The 'long stall' coverage bin is the measurable proof F2 was exercised.
Tag the test and covergroup with the plan ID (F2) so traceability tooling can link them.
Traceability and sign-off
Traceability means every plan row can be traced forward to the test(s), check(s), and coverage that implement it — and every coverage hole can be traced back to a plan row.

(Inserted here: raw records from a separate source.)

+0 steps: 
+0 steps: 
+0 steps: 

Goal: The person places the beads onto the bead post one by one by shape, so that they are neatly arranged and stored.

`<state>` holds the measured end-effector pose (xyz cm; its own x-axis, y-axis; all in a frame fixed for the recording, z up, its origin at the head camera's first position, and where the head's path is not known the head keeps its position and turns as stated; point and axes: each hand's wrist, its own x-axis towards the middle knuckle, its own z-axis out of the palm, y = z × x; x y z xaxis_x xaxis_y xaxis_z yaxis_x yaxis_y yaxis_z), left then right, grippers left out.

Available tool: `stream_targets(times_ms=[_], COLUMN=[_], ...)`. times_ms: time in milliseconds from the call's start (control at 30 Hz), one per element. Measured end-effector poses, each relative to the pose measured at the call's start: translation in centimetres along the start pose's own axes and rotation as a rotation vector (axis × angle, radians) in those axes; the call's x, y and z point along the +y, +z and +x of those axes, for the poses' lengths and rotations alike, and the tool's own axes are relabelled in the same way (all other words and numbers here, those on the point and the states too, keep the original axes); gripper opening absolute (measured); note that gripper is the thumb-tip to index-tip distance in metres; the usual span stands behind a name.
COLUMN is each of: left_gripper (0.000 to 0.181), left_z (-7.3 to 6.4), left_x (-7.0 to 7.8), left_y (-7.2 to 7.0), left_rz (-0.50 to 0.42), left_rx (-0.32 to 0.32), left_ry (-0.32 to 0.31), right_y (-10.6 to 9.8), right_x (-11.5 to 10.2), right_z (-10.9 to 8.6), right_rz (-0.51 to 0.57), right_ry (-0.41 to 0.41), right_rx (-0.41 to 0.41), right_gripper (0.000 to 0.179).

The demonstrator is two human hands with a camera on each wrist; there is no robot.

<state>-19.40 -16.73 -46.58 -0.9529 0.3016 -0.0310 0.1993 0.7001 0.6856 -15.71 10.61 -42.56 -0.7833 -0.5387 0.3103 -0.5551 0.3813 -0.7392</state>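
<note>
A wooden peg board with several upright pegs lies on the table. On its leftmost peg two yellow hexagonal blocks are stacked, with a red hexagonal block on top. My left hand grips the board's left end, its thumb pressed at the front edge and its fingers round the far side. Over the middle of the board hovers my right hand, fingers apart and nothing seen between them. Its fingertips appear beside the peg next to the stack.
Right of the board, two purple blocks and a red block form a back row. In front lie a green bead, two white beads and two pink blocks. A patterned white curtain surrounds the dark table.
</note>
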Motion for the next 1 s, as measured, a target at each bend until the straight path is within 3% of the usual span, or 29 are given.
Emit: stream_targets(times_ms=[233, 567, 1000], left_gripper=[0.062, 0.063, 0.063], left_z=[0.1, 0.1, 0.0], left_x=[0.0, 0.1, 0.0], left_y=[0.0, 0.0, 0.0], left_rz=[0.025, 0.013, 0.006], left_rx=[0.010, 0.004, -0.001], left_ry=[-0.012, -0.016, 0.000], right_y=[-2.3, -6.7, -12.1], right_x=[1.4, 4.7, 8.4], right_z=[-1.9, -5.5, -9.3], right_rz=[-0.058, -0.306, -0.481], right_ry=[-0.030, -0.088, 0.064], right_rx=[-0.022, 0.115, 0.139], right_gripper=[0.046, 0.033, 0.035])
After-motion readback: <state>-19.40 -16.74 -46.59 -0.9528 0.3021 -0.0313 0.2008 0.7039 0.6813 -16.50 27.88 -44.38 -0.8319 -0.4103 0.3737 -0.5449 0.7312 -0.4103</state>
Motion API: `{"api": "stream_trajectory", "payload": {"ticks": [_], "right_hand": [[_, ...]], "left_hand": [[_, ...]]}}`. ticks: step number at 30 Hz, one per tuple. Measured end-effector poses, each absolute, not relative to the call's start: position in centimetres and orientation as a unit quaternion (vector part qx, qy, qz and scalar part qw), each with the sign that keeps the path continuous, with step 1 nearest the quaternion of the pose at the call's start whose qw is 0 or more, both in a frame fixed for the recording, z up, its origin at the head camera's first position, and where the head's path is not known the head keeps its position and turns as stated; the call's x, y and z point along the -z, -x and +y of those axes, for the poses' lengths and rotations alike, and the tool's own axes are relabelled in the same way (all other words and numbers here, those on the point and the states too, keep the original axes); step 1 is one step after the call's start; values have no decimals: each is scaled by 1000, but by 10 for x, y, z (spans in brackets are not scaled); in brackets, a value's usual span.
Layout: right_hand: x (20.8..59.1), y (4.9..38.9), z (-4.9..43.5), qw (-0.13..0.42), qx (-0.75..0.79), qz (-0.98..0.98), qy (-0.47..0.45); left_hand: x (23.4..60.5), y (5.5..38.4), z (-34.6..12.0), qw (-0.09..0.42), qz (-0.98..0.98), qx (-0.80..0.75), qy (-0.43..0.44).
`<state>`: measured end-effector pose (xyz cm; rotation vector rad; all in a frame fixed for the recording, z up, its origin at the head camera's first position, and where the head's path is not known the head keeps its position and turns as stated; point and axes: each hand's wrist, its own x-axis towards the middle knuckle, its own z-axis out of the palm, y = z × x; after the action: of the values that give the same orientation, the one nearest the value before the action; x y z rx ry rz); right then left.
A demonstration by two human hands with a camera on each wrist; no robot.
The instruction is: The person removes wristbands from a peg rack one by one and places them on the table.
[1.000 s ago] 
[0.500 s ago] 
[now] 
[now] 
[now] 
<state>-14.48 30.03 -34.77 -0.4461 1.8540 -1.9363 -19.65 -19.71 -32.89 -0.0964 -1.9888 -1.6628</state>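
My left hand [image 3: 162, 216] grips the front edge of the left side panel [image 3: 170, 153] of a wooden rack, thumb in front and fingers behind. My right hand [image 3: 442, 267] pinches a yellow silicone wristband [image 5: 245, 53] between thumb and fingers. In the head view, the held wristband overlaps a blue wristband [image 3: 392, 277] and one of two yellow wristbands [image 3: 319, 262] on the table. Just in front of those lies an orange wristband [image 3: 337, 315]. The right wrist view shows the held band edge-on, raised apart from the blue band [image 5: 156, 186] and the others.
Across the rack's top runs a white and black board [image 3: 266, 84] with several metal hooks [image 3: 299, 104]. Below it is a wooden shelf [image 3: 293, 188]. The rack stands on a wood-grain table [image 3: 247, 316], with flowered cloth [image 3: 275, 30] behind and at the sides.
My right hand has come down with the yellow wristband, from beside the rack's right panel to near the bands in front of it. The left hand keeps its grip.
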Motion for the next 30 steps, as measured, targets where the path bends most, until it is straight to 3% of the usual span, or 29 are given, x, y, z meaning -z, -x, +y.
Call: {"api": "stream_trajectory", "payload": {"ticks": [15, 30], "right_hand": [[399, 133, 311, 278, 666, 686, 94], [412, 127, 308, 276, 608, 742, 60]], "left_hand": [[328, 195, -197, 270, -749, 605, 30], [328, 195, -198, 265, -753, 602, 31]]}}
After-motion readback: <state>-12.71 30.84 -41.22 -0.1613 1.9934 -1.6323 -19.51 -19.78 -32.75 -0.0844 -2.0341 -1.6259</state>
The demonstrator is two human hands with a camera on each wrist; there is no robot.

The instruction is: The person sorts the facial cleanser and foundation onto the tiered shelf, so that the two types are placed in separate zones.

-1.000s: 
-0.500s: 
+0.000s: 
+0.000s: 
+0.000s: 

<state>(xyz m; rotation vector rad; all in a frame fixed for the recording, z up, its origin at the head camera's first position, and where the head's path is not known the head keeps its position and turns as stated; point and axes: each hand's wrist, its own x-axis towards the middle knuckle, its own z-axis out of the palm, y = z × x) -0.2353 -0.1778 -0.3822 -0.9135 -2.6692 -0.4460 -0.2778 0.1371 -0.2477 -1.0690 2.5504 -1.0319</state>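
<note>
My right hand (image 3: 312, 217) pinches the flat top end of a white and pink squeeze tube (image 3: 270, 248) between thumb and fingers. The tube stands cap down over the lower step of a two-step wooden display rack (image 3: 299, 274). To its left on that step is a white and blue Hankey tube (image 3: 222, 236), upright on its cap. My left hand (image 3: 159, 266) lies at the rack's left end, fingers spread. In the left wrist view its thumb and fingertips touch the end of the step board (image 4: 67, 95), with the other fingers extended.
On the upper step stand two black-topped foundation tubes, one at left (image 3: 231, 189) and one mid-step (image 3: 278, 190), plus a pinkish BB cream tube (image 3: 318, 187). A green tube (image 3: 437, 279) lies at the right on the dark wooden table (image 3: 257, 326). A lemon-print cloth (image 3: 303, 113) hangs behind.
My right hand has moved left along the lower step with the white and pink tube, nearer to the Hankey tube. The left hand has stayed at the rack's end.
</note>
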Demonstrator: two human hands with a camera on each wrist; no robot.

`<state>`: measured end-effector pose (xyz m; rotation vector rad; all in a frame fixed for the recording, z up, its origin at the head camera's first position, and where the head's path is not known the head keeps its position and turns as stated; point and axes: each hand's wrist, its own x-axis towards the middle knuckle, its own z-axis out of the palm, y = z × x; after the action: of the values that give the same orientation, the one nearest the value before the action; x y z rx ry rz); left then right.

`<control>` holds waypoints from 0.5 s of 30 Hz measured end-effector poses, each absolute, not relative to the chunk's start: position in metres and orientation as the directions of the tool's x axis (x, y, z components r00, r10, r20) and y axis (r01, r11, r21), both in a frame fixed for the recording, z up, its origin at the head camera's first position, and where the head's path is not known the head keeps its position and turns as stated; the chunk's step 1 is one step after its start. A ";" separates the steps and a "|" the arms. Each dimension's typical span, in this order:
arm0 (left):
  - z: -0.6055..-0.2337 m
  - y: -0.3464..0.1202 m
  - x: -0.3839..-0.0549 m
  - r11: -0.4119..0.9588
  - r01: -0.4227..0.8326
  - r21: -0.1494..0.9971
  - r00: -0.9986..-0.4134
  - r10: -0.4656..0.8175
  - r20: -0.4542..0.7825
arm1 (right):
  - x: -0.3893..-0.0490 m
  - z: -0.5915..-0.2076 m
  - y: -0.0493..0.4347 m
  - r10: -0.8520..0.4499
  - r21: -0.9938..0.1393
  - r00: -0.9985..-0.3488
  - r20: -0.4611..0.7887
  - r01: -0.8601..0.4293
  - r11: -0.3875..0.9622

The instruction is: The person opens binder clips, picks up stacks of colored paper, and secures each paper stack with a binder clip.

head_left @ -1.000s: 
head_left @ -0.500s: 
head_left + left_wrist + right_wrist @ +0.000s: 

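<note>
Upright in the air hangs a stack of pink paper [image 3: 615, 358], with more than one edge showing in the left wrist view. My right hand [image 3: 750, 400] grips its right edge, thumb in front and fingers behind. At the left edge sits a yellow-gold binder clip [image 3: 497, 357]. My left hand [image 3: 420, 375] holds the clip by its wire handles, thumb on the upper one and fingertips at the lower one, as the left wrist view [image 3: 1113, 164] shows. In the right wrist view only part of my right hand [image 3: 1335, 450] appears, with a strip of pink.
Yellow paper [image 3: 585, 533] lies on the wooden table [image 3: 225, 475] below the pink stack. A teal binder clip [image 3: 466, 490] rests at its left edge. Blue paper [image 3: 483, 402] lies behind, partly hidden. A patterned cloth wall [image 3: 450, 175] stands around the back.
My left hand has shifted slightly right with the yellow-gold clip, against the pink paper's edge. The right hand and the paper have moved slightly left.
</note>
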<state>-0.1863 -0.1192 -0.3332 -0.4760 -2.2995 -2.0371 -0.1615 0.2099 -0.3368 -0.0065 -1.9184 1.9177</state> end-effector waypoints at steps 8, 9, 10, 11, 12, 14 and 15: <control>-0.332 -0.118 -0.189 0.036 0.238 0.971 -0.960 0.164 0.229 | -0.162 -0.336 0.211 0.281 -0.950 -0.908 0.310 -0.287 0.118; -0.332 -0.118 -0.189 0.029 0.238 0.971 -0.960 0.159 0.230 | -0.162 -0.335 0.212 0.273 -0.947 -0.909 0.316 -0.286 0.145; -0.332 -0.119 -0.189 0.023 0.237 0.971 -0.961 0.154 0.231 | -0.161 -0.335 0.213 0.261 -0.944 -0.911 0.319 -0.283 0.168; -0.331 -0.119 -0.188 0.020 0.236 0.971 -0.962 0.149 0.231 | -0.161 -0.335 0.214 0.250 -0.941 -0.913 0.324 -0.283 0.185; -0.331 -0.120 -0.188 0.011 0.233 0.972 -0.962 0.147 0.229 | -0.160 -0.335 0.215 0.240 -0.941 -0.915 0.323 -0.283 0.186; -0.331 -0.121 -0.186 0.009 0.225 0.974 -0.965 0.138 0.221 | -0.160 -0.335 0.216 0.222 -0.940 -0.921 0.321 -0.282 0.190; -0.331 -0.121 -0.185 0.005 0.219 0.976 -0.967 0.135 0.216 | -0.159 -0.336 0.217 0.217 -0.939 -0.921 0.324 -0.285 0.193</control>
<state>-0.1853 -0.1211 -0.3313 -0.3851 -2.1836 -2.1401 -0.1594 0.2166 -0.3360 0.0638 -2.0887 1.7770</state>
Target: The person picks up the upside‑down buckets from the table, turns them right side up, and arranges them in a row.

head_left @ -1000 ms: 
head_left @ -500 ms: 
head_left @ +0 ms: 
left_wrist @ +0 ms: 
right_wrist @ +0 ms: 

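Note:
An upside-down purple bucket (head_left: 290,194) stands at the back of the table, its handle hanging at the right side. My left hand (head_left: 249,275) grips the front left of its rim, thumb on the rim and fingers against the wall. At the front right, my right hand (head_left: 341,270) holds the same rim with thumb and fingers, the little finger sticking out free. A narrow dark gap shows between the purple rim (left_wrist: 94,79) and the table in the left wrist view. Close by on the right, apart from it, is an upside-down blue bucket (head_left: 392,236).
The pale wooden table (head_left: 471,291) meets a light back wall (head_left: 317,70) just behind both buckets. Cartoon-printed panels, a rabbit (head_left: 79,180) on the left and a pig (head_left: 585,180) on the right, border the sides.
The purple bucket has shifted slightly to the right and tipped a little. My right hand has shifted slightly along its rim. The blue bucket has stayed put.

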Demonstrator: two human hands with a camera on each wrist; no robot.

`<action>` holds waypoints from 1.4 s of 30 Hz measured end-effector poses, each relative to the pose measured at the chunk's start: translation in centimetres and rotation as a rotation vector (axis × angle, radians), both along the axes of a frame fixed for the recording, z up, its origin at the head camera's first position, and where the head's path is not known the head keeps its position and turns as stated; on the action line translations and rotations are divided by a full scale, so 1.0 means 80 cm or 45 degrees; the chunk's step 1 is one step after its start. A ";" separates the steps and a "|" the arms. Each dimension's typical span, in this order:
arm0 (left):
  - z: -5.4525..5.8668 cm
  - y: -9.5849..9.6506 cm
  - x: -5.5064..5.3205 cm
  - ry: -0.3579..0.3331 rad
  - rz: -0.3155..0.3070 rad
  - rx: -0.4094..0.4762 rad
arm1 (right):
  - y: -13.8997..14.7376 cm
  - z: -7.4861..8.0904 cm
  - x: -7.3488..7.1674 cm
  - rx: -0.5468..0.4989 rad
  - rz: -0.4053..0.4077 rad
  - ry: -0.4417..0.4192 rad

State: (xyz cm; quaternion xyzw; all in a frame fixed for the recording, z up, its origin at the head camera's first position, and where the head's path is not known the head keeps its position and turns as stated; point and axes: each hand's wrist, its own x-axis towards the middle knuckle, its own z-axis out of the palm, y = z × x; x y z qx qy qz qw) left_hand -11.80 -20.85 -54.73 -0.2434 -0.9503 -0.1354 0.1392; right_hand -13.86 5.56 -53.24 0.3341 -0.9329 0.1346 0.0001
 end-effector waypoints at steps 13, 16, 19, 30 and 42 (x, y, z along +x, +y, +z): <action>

This is what lets a lead say, with evidence, that the block is verified.
Give each plan feature a stable ID (F1, F2, ...).
Tag tests, assertions, and covergroups with that ID (in names or metadata).
Merge coverage across the regression and map covered bins back to plan rows.
Sign-off = all plan rows have passing checks and closed coverage (or documented waivers).
Key takeaways
UVM structure is a realization of the verification plan; write the plan first.
Every feature maps to a test, every check to a scoreboard/assertion, every goal to coverage.
Traceability (plan ID on tests and covergroups) is what makes sign-off defensible.
Common pitfalls
Writing the env first and back-filling a plan after weeks of coding.
Using line/code coverage as the sole metric while functional coverage holes remain.
Orphan tests with no documented feature, check, or coverage intent.